I’ve had plenty of feedback over the months this blog has been running, mostly from people like me, with disabilities or chronic health problems. It has been reassuring, gratifying and in many ways surprising to have been so validated by so many people, because I really did start writing this feeling like I was one of a very small minority who felt this way about their disability. I’m rapidly having to reconsider this. There would seem to be a lot of unspoken complexity around disability and people’s relationships to their conditions and bodies.
Because this is unspoken, I’m very conscious that when I write, by putting these things out there, I put a lot of people in a difficult position. And a lot of those people are parents or carers for disabled children and adults. I’ve done a lot of thinking about why I feel this may be difficult, this is one of my ideas…
Here in the UK, it is noticeable to me just how much of a dogma the social model of disability has become. The idea that disability comes about, not so much from the initial condition and diagnosis, but by societal and cultural barriers that once broken can lead to an equality and disabled people having the same chances as everyone else. Now, I would argue that this model, that has incredibly strong areas, does nothing to address impairment or provide ways to talk about it and how we feel about it, but I do not want to throw the baby out with the bathwater here. The social model is an incredibly important piece of the disability rights movement and an incredibly useful tool to explain so much about prejudice both overt and latent. It does a huge amount for empowering all types of people in a society that doesn’t always fit them. I have problems with it, partly for the areas that it does nothing to address, but also for the way that it is taken as read by many disabled people that as a disabled person, I accept it and agree with it. Pick holes in it, and one has to be incredibly careful about wording or risk upsetting people. Now I’ll admit that some of this disagreement with the model comes from internalised ableism, but it’s not good enough to simply disregard this and devalue it, that needs to be addressed – and I’ll do so in later entries. But for all the reduction and removal of barriers, there will still be things that I cannot do in the same way as an able-bodied person, because my body has very stark limits on it.
That realisation comes with a certain amount of pain, grief and loss to it. For all that my life is a wondrous kaleidoscope of experiences, part of that rich tapestry is that pain and feeling of otherness. And I think the disability community needs to allow for that. When I first started working with my therapist on my feelings about my own body, she asked if this might be something of a death anxiety. I was able to say with some certainty that it wasn’t, but the question led to something of a revelation. I speculate that so much of the reason why people find the social model so valuable is because it negates what I’ll term birth anxiety.
Birth anxiety. A question of regret, a question of ‘blame’, a question of altered expectations. There’s a huge amount of uncertainty for parents and families when a disability is discovered or diagnosed, what does it mean? Has anything changed? What do we do now? And I reckon unspoken in many cases, Did we do anything wrong? We now, at least officially in most of western culture, live in a place where there is nothing inherently wrong with disability. It is not a question of fault. And it should not be. But I think that cultural memory is longer than a legislative order, and so it will take many more decades for that last question to go from unspoken to completely unthought.

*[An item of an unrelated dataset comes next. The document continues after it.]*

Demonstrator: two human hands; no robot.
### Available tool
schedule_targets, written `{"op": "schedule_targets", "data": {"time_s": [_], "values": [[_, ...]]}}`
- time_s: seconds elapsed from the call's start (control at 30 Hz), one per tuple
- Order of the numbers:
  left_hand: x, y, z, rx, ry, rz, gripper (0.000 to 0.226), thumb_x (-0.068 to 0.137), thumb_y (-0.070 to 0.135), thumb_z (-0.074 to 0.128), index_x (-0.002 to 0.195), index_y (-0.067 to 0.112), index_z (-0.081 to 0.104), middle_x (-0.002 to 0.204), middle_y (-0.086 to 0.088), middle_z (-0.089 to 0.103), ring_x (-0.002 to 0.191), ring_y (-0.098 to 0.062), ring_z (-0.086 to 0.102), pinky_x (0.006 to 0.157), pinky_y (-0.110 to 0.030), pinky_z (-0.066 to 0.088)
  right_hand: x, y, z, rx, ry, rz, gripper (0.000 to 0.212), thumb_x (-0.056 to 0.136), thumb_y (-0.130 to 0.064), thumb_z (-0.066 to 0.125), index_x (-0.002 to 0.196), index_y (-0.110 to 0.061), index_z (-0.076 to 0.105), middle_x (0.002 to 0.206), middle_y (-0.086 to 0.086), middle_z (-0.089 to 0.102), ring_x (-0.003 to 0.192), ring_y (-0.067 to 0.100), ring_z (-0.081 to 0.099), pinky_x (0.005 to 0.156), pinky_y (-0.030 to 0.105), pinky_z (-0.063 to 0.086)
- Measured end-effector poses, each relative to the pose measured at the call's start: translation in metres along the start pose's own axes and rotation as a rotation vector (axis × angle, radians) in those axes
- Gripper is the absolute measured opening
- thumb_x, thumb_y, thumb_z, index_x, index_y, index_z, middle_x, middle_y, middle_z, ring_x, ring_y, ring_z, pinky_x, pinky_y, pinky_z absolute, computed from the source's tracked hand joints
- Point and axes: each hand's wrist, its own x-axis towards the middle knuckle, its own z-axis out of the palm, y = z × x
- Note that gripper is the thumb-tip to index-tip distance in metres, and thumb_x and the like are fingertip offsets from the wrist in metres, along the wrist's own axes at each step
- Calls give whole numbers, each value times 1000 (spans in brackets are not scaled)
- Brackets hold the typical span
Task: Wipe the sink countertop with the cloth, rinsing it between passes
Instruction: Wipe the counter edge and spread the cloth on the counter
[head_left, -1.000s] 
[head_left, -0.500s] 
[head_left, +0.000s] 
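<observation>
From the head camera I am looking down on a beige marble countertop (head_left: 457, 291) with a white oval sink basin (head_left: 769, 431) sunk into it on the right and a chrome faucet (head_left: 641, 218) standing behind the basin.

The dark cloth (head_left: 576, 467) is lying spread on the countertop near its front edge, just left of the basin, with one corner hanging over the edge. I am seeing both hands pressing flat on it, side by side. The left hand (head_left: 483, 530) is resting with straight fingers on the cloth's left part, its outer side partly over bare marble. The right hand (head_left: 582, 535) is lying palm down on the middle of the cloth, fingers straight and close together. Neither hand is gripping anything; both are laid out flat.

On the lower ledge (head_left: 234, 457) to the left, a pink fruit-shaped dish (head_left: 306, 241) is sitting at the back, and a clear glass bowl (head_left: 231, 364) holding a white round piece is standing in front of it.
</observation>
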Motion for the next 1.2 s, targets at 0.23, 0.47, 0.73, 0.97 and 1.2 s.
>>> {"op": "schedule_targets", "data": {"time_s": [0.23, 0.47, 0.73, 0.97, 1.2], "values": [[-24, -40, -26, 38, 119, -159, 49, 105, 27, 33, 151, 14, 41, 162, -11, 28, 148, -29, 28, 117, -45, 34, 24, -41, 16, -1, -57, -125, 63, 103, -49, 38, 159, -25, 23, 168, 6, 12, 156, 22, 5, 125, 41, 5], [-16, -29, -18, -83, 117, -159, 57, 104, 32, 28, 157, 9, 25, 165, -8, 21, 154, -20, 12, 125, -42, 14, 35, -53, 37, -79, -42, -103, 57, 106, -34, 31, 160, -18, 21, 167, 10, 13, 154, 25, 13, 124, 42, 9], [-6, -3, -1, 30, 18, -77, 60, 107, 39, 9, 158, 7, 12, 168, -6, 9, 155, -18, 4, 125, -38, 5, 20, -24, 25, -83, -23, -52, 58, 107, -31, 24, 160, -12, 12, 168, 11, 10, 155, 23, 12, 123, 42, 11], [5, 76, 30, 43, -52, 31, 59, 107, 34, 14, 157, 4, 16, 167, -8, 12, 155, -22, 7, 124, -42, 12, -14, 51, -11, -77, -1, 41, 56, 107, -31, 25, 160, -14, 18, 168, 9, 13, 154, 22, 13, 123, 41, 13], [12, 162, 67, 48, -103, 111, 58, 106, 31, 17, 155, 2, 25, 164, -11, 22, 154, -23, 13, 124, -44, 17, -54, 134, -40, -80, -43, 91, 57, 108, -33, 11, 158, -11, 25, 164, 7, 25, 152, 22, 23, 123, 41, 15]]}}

We may now be OK with the idea of disabled people as equals, but we still have that cultural memory of the disabled as vegetables, as lesser, as people that were put away in institutions and unseen. Go further back, and you can add the idea of the negative judgement of a deity to that memory bank. We may no longer believe these views, but their imprint has not yet entirely faded.
Therefore, a social model which places an entirety of the blame on societal oppression and prejudice takes this question out of the picture – and therein lies a huge part of it’s value. It shields parents and families from any of the blame. Just to be clear, that blame shouldn’t be there anyway, but if the human brain was rational enough to realise that entirely, I probably wouldn’t need to be writing this! One of the reasons that I always feel somewhat nervous when I write anything that takes a view that isn’t very social model-esque, is that I worry that I’ll disturb that ‘birth anxiety’. The idea of fault. Because by these negative aspects of disability remaining unspoken, we seem to be trying to convince ourselves that they’re not there. I often have a sense of something akin to being a class traitor when I raise my head above the parapet to give an inconvenient view.
So what to do about it? I genuinely don’t know. I think the social model is incredibly valuable, especially for young children who can be given so much empowerment and independence through it and I don’t want to remove that. But we need to acknowledge the birth anxiety too, if only so that we then may move past it. Too many people – especially outside of disability circles – seem wedded to the social model as a way to make disability acceptable. I would like to see that social model expanded, to a place where we can talk about the negative experiences within disability, without fear, without worrying that we’ll be seen to be blaming anyone, or feeling self-pity. Where impairment is merely a fact of life that is seen for what it is, rather than as something to be denied or lessened by putting the ball back into society’s court.
Maybe, like death anxiety, a birth anxiety about disability is to some extent a part of the human condition. And maybe the best thing to do is acknowledge that.